Difference between “murder” which is not an accident and “murder” which is an accident

In Rita Devi v. New India Assurance Company Ltd., reported in AIR 2000 SC 1930

The question,  is can murder be an accident in any given case ?

There is no doubt that murder, as it is understood, in the common parlance is a felonious act where death is caused with intent and the perpetrators of that act normally have a motive against the victim for such killing. But there are also instances where murder can be by accident on a given set of facts . The difference between a murder which is not an accident and a murder which is an accident, depends on the proximity of the cause of such murder. In our opinion, if the dominent intention of the Act of felony is to kill any particular person then such killing is not an accidental murder but is a murder simplicitor, while if the cause of murder or act of murder was originally not intended and the same was caused in furtherance of any other felonious act then such murder is an accidental murder.

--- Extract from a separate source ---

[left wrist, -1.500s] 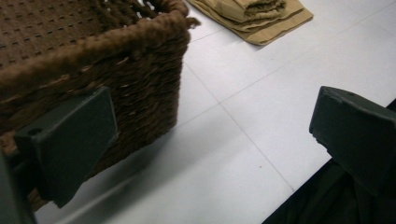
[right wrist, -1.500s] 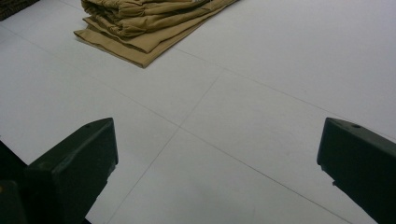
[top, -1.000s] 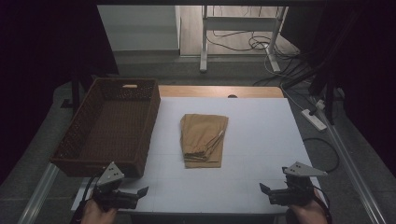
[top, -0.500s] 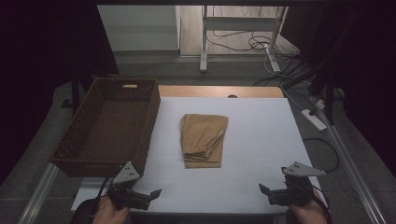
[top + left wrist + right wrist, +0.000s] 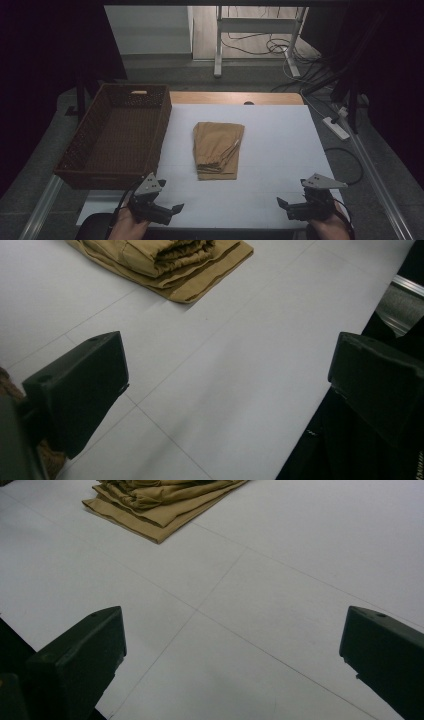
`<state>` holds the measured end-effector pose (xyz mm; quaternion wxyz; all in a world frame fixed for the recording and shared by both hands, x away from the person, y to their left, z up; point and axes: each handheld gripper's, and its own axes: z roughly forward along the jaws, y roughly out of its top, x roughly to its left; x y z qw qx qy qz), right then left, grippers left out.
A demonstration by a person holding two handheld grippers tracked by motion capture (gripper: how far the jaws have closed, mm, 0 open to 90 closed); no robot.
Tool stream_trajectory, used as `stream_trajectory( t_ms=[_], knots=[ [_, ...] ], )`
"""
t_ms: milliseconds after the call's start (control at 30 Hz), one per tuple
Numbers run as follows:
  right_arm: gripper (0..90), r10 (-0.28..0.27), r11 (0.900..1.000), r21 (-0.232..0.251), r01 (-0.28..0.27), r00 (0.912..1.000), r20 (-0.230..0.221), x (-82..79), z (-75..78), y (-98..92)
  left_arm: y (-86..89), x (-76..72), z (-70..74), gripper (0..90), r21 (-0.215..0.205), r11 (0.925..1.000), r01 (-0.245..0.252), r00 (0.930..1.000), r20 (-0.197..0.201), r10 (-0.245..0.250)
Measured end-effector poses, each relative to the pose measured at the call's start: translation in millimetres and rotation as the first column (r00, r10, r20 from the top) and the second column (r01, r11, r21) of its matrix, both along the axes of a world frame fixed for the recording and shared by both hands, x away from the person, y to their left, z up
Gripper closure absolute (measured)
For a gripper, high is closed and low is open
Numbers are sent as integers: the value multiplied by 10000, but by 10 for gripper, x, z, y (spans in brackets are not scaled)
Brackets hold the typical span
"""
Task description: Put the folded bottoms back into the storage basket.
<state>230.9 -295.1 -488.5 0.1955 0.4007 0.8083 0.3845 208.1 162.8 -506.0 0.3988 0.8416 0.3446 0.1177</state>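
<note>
White table [image 5: 280, 150], folded tan trousers [image 5: 217, 149] mid-table, well beyond left tongs [image 5: 167, 210] and right tongs [image 5: 286, 207], both apart

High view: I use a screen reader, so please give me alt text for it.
A folded tan garment lies mid-table on a white sheet, with an empty brown wicker basket to its left. At the near edge, the left gripper and right gripper are both open, holding nothing.

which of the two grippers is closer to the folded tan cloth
The left gripper. It sits near the woven brown basket, just below and left of the folded tan cloth, while the right gripper waits farther off toward the table's right corner.
</note>
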Motion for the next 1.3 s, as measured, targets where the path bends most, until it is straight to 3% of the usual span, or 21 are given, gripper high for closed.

In Challis vs. London and South Western Railway Company (1905 2 Kings Bench 154), the Court of Appeal held where an engine driver while driving a train under a bridge was killed by a stone willfully dropped on the train by a boy from the bridge, that his injuries were caused by an accident. In the said case, the Court rejecting an argument that the said incident cannot be treated as an accident held:

The accident which befell the deceased was, as it appears to me, one which was incidental to his employment as an engine driver; in other words it arose out of his employment. The argument for the respondents really involves the reading into the Act of a proviso to the effect that an accident shall not be deemed to be within the Act, if it arose from the mischievous act of a person not in the service of the employer. I see no reason to suppose that the Legislature intended so to limit the operation of the Act. The result is the same to the engine driver, from whatever cause the accident happened; and it does not appear to me to be any answer to the claim for indemnification under the Act to say that the accident was caused by some person who acted mischievously.

In the case of Nisbet vs. Rayne & Burn (1910) 1 KB 689, where a cashier, while travelling in a railway to a colliery with a large sum of money for the payment of his employers workmen, was robbed and murdered. The Court of Appeal held: That the murder was an accident from the standpoint of the person who suffered from it and that it arose out of an employment which involved more than the ordinary risk, and consequently that the widow was entitled to compensation under the Workmens Compensation Act 1906. In this case the Court followed its earlier judgment in the case of Challis (supra). In the case of Nisbet, the Court also observed that it is contended by the employer that this was not an accident within the meaning of the Act, because it was an intentional felonious act which caused the death, and that the word accident negatives the idea of intention. In my opinion, this contention ought not to prevail. I think it was an accident from the point of view of Nisbet, and that it makes no difference whether the pistol shot was deliberately fired at Nisbet or whether it was intended for somebody else and not for Nisbet.